At some point, Lyne and her father’s level of commitment drifted apart.

“He did it for about five years,” Lyne said. “And then my mom said: ‘I’m done racing. I want my weekends back. It’s just not fun anymore.’ I wasn’t ready to hang up my wenches and Dennis raced out of the same hometown so I, on a dare, went down and introduced myself; told him if you ever need any help, I’ll drill out rivets, I’ll help wash, whatever you need. Twenty-one years later here I am.”

Heather Lyne became the first female crew chief to secure a national touring late model championship in 2022. Paul Arch / World of Outlaws Late Model Series.

Breaking Through

Lyne entered a male-dominated job in a field that is also male-dominated – and where there were few examples of women creating these places for themselves. In this way, Lyne became a blueprint for other women as they strive to find a place for themselves in racing and in STEM (Science, Technology, Engineering and Math) overall. She has her mother to thank for providing a strong role model, her father for sharing her passion, Erb for taking a chance on an unknow entity and most importantly herself.
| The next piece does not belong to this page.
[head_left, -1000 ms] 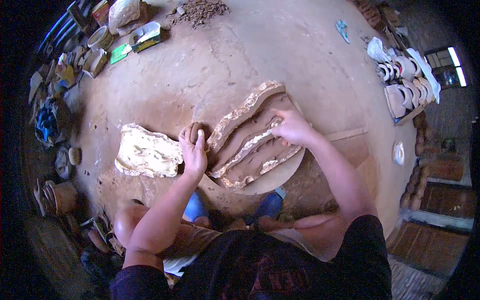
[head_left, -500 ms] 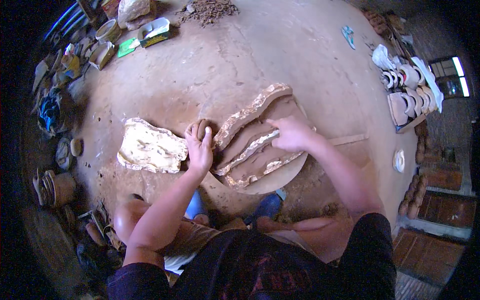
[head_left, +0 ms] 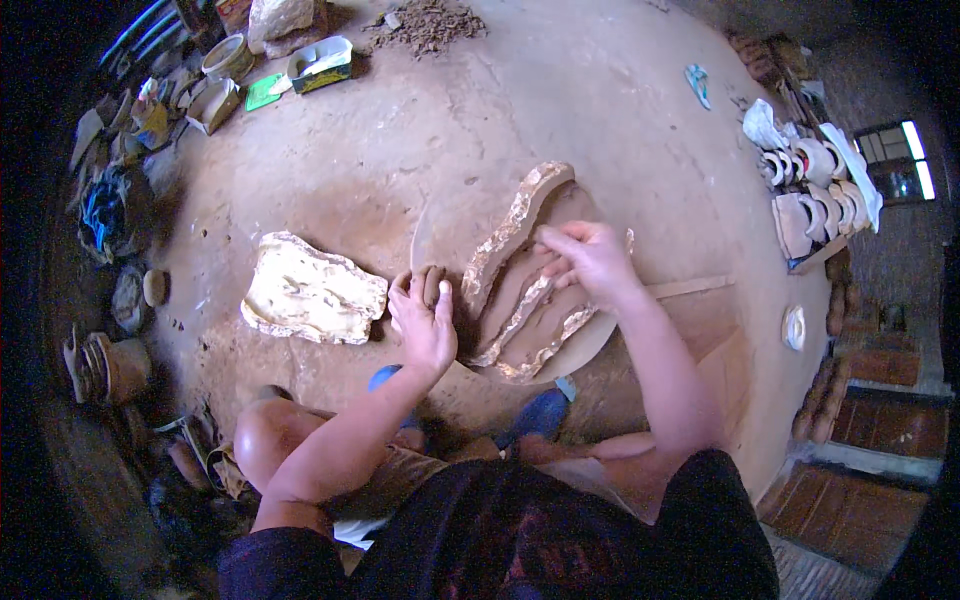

“I was raised to believe that I can do anything, I want to do, as long as I put my heart and soul into it.” Lyne replied when asked about role models in the sport growing up. “My parents did not raise me to have that limitation. But from a racing role model perspective, I went in there completely green and just introduced myself to Dennis, the fact that he was brave enough to take that risk and bring a girl to the racetrack. Someone he didn’t know at all speaks volumes for him.”

Lyne and Erb have learned how to survive and succeed with each other on the road. They do this by leveraging decades of combined experience and an ability to adapt to the everchanging landscape of dirt late models. Next year the World of Outlaws visits nearly a dozen new tracks and Lyne sees it as an opportunity for continued success.

“I just want to do it again,” Lyne says going into next season, “I’m looking forward to the competition, I always do. I wouldn’t do it if I wasn’t competitively driven.

“There are some new tracks on the schedule that I’m looking forward to trying for the first time that I haven’t been to myself,” Lyne said of the 2023 season, “Dennis seems to do well on those first timers. We won out at Marion center, we finished second at Bloomsburg. We have a good solid notebook of information to tackle them over the last three years with these rocket race cars that we’re running. It’s good to have that information and leverage it to try some new things.”